→ **Instructions to follow**
Look below for the line holding "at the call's" and the line holding "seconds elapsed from". Repeat those two and everything between, exactly.

→ **Record set**

================================

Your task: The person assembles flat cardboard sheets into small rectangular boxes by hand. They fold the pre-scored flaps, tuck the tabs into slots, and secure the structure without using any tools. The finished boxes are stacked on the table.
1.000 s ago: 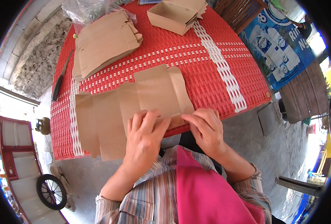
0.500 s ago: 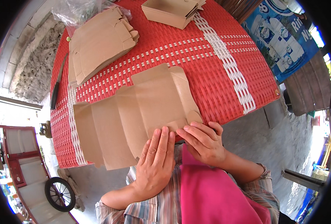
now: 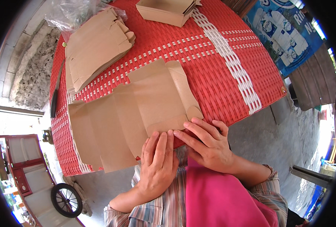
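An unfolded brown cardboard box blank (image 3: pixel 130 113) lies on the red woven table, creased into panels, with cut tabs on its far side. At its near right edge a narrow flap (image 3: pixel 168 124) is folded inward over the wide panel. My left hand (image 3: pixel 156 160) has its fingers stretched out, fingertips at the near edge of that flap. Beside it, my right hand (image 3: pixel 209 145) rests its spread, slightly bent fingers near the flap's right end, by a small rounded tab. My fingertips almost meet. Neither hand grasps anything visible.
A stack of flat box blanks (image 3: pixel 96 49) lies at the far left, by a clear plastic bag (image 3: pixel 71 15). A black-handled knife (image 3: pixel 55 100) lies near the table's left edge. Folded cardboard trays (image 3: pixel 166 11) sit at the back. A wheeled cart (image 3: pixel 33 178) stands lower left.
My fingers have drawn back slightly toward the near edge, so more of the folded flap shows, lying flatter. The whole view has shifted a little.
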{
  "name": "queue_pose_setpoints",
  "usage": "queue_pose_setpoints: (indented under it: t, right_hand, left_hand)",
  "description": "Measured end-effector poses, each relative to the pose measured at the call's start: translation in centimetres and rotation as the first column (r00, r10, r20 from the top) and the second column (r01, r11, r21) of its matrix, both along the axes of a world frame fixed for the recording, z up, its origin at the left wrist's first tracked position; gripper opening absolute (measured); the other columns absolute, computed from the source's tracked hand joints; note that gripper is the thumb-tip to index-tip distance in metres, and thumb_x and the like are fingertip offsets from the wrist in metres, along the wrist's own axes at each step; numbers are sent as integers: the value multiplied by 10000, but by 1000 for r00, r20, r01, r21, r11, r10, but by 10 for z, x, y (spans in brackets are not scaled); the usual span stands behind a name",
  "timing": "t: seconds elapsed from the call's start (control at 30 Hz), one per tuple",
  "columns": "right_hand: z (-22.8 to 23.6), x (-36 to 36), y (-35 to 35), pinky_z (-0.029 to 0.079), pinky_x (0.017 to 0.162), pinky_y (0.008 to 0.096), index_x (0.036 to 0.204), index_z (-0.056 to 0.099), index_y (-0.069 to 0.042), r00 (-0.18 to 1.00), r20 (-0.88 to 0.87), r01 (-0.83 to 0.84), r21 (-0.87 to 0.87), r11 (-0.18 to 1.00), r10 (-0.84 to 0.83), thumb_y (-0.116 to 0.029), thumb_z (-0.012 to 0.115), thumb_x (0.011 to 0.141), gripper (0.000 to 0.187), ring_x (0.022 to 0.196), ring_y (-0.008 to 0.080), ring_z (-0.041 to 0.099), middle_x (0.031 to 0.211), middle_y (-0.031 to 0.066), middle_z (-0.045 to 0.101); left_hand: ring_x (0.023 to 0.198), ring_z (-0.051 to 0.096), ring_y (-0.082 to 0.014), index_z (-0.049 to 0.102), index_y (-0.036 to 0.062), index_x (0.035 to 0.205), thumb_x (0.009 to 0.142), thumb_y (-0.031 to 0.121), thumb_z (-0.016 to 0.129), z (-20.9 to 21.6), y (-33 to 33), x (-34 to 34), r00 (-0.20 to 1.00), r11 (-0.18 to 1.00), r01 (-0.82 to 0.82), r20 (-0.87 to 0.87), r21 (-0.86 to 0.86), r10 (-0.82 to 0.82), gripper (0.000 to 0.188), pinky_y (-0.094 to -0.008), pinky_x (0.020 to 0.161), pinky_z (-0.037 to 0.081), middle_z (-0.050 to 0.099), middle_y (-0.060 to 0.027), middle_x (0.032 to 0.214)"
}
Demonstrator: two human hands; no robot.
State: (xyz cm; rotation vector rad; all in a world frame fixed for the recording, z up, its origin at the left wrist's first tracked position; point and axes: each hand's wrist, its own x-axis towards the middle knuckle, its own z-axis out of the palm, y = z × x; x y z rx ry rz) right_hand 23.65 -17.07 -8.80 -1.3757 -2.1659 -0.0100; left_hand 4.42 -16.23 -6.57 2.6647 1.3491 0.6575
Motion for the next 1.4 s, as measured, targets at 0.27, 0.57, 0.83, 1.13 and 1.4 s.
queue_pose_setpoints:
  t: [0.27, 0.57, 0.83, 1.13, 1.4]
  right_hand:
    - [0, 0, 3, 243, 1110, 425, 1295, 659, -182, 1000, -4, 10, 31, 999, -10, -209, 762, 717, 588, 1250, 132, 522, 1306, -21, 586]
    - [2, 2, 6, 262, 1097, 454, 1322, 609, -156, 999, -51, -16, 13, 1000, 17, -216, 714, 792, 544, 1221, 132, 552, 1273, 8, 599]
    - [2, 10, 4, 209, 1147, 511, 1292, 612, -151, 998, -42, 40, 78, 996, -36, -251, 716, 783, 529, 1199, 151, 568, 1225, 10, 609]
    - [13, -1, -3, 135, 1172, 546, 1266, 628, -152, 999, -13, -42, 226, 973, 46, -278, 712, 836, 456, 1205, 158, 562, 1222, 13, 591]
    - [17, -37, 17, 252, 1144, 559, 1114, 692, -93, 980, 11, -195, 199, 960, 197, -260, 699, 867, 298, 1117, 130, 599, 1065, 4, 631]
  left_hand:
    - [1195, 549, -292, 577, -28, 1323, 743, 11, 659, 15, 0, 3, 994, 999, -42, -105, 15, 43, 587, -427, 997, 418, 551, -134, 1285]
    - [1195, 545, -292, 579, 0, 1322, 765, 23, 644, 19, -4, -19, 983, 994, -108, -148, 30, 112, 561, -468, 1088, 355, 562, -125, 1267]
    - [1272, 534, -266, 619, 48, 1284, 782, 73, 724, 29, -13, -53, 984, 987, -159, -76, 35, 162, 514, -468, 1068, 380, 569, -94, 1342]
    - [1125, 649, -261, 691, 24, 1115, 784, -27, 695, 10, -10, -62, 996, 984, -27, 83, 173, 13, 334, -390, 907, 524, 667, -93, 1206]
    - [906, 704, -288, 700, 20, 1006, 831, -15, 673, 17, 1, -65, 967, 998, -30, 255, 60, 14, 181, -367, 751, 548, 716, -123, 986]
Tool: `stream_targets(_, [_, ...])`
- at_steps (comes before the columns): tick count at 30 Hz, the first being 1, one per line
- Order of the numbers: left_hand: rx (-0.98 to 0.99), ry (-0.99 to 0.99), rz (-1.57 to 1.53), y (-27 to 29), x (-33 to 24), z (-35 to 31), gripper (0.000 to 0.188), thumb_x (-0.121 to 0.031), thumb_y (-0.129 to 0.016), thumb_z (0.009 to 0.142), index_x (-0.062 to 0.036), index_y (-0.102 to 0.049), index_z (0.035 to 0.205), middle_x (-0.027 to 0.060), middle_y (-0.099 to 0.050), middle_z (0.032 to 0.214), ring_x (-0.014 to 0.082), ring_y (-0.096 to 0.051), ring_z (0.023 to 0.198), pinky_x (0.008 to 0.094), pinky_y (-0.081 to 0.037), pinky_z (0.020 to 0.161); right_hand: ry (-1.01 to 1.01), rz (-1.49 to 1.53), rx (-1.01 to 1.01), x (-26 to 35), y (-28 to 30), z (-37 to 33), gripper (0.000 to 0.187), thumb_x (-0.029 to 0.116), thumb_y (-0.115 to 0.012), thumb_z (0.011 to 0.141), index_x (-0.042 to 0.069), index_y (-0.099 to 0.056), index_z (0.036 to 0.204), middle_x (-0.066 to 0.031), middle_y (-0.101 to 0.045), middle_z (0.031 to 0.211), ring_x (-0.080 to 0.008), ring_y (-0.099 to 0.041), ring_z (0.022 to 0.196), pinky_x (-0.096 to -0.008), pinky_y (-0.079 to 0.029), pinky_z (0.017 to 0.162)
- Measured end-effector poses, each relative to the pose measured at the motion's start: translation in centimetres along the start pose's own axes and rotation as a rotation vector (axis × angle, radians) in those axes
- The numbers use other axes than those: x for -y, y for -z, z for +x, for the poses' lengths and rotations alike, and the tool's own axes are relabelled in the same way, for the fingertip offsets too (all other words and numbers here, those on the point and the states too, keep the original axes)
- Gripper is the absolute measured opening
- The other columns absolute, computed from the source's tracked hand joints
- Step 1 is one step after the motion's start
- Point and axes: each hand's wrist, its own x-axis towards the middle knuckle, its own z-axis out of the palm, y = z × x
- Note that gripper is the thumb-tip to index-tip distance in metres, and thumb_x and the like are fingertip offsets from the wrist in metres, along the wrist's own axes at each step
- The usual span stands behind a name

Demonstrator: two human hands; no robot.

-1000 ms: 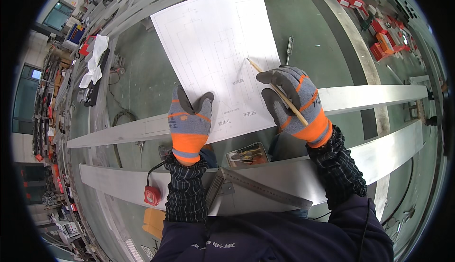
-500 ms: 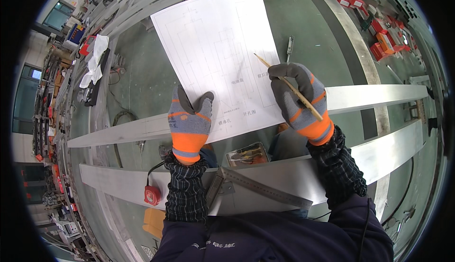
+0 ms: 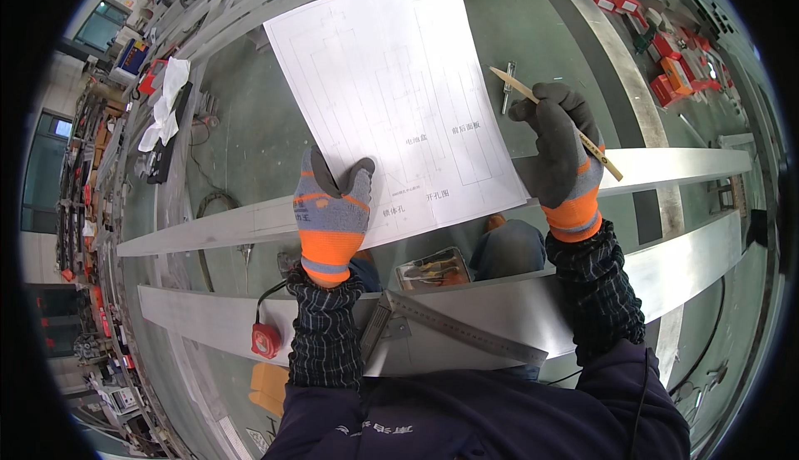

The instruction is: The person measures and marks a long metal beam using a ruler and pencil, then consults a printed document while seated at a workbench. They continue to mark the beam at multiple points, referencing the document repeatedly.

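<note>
A large white sheet with a technical drawing point(image 3: 391, 85) is held up above the metal bars. My left hand point(image 3: 334, 202), in a grey and orange work glove, pinches its lower left corner between thumb and fingers. To the right of the sheet, my right hand point(image 3: 566, 148), gloved the same way, grips a wooden pencil point(image 3: 520, 85) whose sharpened tip points up and left. That pencil is apart from the paper. Below the hands, a metal try square point(image 3: 466, 331) lies on the nearer bar point(image 3: 583, 306), close to my body.
A red tape measure point(image 3: 266, 340) is by the nearer bar's left part. Behind runs a second long metal bar point(image 3: 208, 228). A tray of small tools point(image 3: 433, 270) sits lower, between my knees. Red boxes point(image 3: 666, 89) stand far right; a screwdriver-like tool point(image 3: 508, 94) lies beyond my right hand.
My right hand has moved right and slightly up with the pencil, off the sheet's right edge. The left hand stays on the paper's corner.
</note>
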Motion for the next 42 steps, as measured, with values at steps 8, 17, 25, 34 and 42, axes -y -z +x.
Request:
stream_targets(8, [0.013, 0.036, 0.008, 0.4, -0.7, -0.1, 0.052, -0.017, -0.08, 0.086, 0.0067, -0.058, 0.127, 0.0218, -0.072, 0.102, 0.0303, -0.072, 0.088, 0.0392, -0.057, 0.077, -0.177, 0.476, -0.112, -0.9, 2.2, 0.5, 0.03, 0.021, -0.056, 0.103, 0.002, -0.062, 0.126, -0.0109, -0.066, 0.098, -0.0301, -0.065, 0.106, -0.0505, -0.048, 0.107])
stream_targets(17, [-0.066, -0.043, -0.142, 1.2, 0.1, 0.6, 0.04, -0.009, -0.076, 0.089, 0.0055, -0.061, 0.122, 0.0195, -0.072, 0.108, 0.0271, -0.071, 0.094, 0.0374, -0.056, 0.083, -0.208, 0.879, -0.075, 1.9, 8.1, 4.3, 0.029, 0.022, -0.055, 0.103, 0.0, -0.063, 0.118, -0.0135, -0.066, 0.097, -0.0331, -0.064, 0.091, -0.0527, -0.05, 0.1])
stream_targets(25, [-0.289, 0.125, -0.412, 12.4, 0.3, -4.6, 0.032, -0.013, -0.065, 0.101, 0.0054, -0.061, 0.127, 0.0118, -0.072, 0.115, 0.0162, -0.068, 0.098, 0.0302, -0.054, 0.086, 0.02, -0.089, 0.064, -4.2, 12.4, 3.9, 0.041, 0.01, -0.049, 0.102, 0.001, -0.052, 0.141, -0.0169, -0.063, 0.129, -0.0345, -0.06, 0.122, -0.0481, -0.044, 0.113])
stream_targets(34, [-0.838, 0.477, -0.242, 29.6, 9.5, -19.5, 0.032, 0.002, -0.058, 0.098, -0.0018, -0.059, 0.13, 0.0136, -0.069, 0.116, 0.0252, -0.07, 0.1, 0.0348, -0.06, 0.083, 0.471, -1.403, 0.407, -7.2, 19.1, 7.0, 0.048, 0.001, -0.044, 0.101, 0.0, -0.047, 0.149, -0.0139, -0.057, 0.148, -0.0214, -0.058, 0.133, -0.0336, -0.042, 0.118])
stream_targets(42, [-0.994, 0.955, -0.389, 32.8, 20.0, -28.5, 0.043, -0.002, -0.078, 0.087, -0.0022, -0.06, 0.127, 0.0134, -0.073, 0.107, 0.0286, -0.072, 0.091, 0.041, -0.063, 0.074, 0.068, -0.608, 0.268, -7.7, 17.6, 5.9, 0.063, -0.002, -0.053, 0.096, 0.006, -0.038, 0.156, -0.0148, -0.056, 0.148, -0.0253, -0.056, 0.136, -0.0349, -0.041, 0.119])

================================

→ **Answer for this exercise**
  "description": "Measured end-effector poses, each relative to the pose measured at the call's start: translation in centimetres and rotation as the first column (r00, r10, r20 from the top) and the second column (r01, r11, r21) of its matrix, both along the axes of a world frame fixed for the recording, z up, its origin at the left wrist's first tracked position; gripper opening absolute (measured); the other columns absolute, computed from the source's tracked hand joints; note that gripper is the thumb-tip to index-tip distance in metres, and thumb_x and the like are fingertip offsets from the wrist in metres, along the wrist's own axes at each step; numbers are sent as integers: the value multiplied by 10000, but by 1000 for r00, r20, r01, r21, r11, r10, but by 10 for z, x, y (spans in brackets are not scaled); the usual span stands behind a name",
  "timing": "t: seconds elapsed from the call's start (control at 30 Hz), one per tuple",

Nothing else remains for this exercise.